3. O caso que se aprecia
Na consideração, então, do regime que antes se enunciou, que importa aplicar ao caso, tendo presente, como se disse, que o juiz ao homologar o acordo/transação, nos termos do disposto no artigo 290.º, n.ºs 3 e 4 do CPC, se limita a fiscalizar a legalidade, a verificar a qualidade do objeto desse contrato e a averiguar a qualidade das pessoas que nele intervieram, então, tendo agora presentes as questões que são colocadas no presente recurso, percebe-se que a Recorrente começa por invocar, afinal, o que nos termos antes também ditos é em tese admissível (como ainda que fundamente então a interposição de recurso com esse objeto), que a sentença homologatória padece no caso precisamente de um daqueles referidos vícios, nomeadamente, em particular, referente à verificação, que se impõe ao tribunal, sobre se, em face da qualidade do objeto, a transação é válida, ou seja, no que ao caso importa, pois é esse o fundamento que a Recorrente invoca, se não incidirá, como essa o diz, sobre direitos indisponíveis, pois que, se assim for, importará ter desde logo presente a proibição estabelecida no n.º 1 do artigo 289.º do CPC – “Não é permitida confissão, desistência ou transação que importe a afirmação da vontade das partes relativamente a direitos indisponíveis.”
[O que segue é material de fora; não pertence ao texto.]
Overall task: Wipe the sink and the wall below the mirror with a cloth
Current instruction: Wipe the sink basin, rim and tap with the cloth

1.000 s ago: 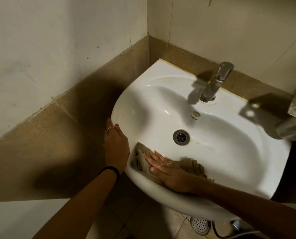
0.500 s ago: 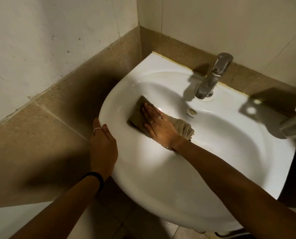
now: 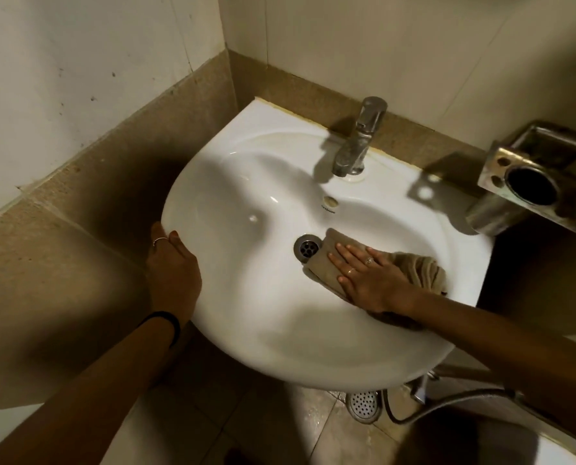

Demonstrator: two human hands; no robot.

3.1. Da invocada nulidade da sentença por omissão de pronúncia
Antes de entrarmos propriamente na análise sobre se estamos ou não perante direitos indisponíveis teremos de fazer um esclarecimento, este no sentido de que, a ser esse o caso, ou seja se estiver em causa homologação judicial de transação que teve por objeto direitos indisponíveis, não estaremos, assim o entendemos, diversamente do que se invoca, perante uma qualquer situação enquadrável na nulidade da sentença por omissão de pronúncia, vício este a que alude a alínea d), do n.º 1, do artigo 615.º do CPC.
É que, quanto a tal vício – alínea d): O juiz deixe de pronunciar-se sobre questões que devesse apreciar ou conheça de questões de que não podia tomar conhecimento –, como no Acórdão desta Relação de 28 de outubro de 2021[10], pretende o mesmo sancionar, “em respeito pelo princípio do pedido e do impulso processual associado ao princípio da contradição, consagrados desde logo no artigo 3.º do CPC, a violação do disposto no artigo 608.º n.º 2 do CPC, sendo assim “em função do objeto processual delineado pelo autor, conformado este pelo pedido e causa de pedir, bem como pelas questões/exceções ao mesmo opostas pelo réu que a atividade do tribunal se desenvolverá, sem prejuízo das questões de conhecimento oficioso” – “o mesmo é dizer que a pronúncia judicial deve recair “sobre a causa de pedir, o pedido, as exceções dilatórias e perentórias invocadas e os pressupostos processuais, se for controvertida a sua verificação”, sob pena de nulidade por omissão ou excesso de pronúncia». Ou seja, para que seja cumprido o dever aí estabelecido é preciso que haja identidade entre a causa petendi e a causa judicandi, entre a questão posta pelas partes e identificada pelos sujeitos, pedido e causa de pedir e a questão resolvida pelo juiz[11], o que, voltando ao caso, dada precisamente a própria natureza da transação, ao poder modificar a mesma (como resulta do artigo 284.º) o pedido ou fazer cessar a causa nos precisos termos em que se efetue, então, não terá a mesma de se conformar, necessariamente, em função do objeto processual.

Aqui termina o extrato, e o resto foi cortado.